Popular Posts

Recent Comments


White House ‘buried British intelligence on Iraq WMDs’ - Times Online

Mr Tenet called him to his office in September 2003 and showed him the White House instructions to forge the letter. “Even five years later, Richer remembers looking down at the creamy White House stationary on which the assignment was written”

Tony Blair was told by MI6 before the invasion of Iraq that a high-placed and potentially credible Iraqi source was saying that Saddam Hussein had no weapons of mass destruction - intelligence that was passed to the US but buried by the White House, according to an explosive new book.

The book claims that Mr Blair sent a top British spy to the Middle East at the beginning of 2003 - three months before the invasion - to dig up enough intelligence to avoid war, but that President Bush and Vice-President Cheney dismissed any claims or possible evidence that would derail the invasion.

The_Way_Of_The_World In ‘The Way of the World’, Pulitzer-prize winning author Ron Suskind also claims that the White House ordered the CIA to forge a back-dated, handwritten letter from the head of Iraqi intelligence to Saddam Hussein.
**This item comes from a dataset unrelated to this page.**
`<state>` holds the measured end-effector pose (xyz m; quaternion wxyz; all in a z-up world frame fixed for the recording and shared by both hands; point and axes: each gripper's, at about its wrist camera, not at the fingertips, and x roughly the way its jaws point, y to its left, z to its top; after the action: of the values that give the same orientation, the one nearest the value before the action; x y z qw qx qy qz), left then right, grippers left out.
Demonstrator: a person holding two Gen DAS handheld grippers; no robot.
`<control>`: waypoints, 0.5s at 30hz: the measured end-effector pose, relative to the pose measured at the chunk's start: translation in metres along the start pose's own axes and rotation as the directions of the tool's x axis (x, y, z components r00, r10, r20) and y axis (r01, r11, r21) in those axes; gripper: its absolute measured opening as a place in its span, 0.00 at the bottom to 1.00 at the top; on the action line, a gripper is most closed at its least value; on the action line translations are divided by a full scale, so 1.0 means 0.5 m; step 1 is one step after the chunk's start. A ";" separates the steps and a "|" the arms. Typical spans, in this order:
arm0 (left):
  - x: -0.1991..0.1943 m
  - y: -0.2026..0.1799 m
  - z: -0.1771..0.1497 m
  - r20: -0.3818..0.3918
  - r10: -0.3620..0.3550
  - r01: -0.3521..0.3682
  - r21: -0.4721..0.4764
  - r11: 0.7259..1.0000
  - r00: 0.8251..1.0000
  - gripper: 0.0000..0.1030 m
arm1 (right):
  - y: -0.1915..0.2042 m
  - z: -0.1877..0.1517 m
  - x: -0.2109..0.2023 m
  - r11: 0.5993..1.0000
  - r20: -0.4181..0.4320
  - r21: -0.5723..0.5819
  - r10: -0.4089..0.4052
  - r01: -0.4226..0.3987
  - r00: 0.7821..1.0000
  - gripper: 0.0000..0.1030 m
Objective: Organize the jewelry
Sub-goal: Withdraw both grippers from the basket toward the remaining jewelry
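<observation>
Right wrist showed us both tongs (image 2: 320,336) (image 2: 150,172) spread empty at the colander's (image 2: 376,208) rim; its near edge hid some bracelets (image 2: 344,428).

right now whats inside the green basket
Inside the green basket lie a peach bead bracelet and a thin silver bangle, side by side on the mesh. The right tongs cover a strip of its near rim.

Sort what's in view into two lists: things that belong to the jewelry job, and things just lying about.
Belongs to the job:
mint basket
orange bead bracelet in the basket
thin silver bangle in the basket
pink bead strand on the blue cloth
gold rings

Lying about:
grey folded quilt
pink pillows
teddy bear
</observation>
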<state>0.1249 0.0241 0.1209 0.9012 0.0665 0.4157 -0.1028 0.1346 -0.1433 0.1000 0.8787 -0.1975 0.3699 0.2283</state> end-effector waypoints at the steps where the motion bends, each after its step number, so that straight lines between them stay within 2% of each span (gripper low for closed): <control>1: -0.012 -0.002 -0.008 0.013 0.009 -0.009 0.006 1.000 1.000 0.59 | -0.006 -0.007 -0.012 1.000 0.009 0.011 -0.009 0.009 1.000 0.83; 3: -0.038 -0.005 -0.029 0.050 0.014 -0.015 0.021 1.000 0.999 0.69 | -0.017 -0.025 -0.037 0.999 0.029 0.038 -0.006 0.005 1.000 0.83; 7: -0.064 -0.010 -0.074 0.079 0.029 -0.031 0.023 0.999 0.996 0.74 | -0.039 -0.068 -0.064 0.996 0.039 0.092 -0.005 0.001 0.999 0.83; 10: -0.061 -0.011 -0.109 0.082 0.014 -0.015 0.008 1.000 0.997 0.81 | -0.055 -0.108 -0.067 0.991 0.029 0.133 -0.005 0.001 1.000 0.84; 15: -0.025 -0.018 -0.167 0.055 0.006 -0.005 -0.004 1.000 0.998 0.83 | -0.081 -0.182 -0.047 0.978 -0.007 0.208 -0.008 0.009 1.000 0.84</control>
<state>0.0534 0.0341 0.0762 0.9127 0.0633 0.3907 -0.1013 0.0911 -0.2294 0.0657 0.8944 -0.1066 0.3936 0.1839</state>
The letter was designed to portray a false link between the Baathist regime and al-Qaeda, nine months after the invasion and at a time when no weapons of mass destruction had materialised.

The forgery, adamantly denied by the White House today, was passed to a British journalist in Baghdad and written about as if it were genuine by The Sunday Telegraph on December 14, 2003, under the headline: “Terrorist behind September 11 strike ‘was trained by Saddam’.” The article received significant attention in the US and provided the White House with a new rationale for the invasion, Suskind claims.
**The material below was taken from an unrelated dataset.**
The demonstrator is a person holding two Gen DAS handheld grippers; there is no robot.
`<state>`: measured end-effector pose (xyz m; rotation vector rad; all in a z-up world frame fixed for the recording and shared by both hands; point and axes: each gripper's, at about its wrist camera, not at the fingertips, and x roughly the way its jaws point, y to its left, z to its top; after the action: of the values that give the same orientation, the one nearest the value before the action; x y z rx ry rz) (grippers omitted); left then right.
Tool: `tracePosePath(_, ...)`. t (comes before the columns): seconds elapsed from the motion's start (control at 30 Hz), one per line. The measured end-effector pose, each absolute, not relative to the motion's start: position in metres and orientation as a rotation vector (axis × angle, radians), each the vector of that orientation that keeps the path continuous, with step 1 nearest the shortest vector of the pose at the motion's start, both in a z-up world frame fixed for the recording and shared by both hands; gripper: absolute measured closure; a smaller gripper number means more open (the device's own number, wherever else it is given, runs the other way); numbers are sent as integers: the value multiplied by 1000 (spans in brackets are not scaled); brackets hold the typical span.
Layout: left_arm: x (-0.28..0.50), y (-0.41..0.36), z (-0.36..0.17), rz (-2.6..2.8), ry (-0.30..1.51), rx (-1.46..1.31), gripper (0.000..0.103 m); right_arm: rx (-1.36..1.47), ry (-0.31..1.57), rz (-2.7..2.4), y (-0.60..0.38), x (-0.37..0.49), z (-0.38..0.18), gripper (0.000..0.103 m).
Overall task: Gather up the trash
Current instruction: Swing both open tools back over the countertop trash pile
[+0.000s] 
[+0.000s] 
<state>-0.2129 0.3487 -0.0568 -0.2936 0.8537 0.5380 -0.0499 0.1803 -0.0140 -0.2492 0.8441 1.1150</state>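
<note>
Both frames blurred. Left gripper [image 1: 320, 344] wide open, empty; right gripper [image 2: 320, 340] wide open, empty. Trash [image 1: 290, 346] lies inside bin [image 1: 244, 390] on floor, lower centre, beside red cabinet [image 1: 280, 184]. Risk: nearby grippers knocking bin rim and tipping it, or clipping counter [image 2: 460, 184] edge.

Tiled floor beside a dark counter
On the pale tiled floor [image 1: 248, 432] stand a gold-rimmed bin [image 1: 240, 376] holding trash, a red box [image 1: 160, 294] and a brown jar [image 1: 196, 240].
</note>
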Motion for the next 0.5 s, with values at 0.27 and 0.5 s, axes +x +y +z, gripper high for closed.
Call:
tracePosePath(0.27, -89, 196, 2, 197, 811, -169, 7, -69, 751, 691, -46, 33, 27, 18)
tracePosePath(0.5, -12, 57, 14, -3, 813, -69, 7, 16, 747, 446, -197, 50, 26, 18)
Suskind says at the beginning of 2003, MI6 sent one of its top agents, Michael Shipster, to the region. Shipster held a series of secret meetings in Jordan with Tahir Jalil Habbush, the head of Iraqi intelligence. The meetings were confirmed to Suskind by Nigel Inkster, the former assistant director of MI6.

Mr Inkster also confirmed that Shipster was told by Habbush that there were no illicit weapons in Iraq. Mr Inkster added that Saddam was focused on his own image and was worried about how he was viewed by Iran, and that Saddam didn’t think a US invasion “was a serious proposition”. Mr Inkster refused to comment this evening.

Sir Richard Dearlove, the former head of British intelligence, was also interviewed by Suskind. The author says Sir Richard confirmed Shipster’s meetings and report. Suskind says he asked why Mr Blair did not act on the spy’s intelligence.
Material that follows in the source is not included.